Sermaye partilerine açılan sınıf kürsüsü!
Genel kurulun ilk günü, BMİS yöneticilerinin sınıf kürsüsünü burjuva partilerine açmasıyla başladı. CHP adına konuşan eski DİSK Başkanı, şimdiki CHP milletvekili Süleyman Çelebi, “salonlarda konuşarak hak kazanılmaz” dedi ama uzun uzun nutuk atmaktan geri durmadı. Ergenekoncu İşçi Partisi’nin Genel Başkan Yardımcısı Arslan Kılıç ise, Kürt düşmanlığını, bölünme paranoyasını dillendirdiği şovenizm dolu bir konuşma yaptı. Kılıç’ın ardından Saadet Partisi Genel Başkanı Mustafa Kamalak söz aldı. Kamalak, partisinin sınıf düşmanı özünü gizleyen bir konuşma yaparak metal işçilerini partisine oy vermeye çağırdı. Has Parti adına konuşan sözcü ise hükümetin uygulamalarını eleştirdi.
BMİS Genel Kurulu’nda metal işçilerine hesap vermesi gerekenler, kürsüye çıkarak akıl vermeye davet edilmişlerdir. Oysa aynı gün söz alan BMİS üyesi bir işçinin eleştirel konuşmasına tahammül edilmemiş, işçi divanı tarafından defalarca ikaz edilmiş ve konuşmasını bitirmesi istenmiştir. Elbette bu neticeye bir anda gelinmedi.

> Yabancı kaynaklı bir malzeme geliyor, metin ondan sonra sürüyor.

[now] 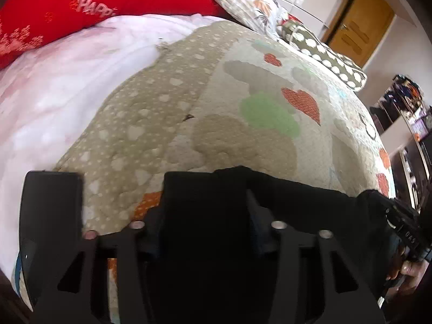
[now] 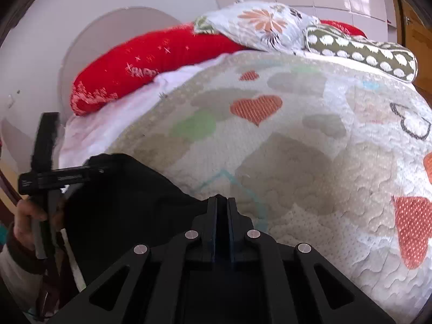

Fabrika örgütlenmelerinde, direnişlerde mücadeleci işçilerin susturulduğu, CHP gibi burjuva politikacıların direniş gecelerinde plâketlerle ödüllendirildiği, fiili mücadele yerine hukuksal yolların tercih edildiği, direnişçi işçilerin yalnız bırakıldığı, patronlarla gizli protokollerin imzalandığı ve nihayet devrimci işçilerin “terörist” denilerek karalandığı zihniyetin ulaşacağı yegâne nokta bu olsa gerek.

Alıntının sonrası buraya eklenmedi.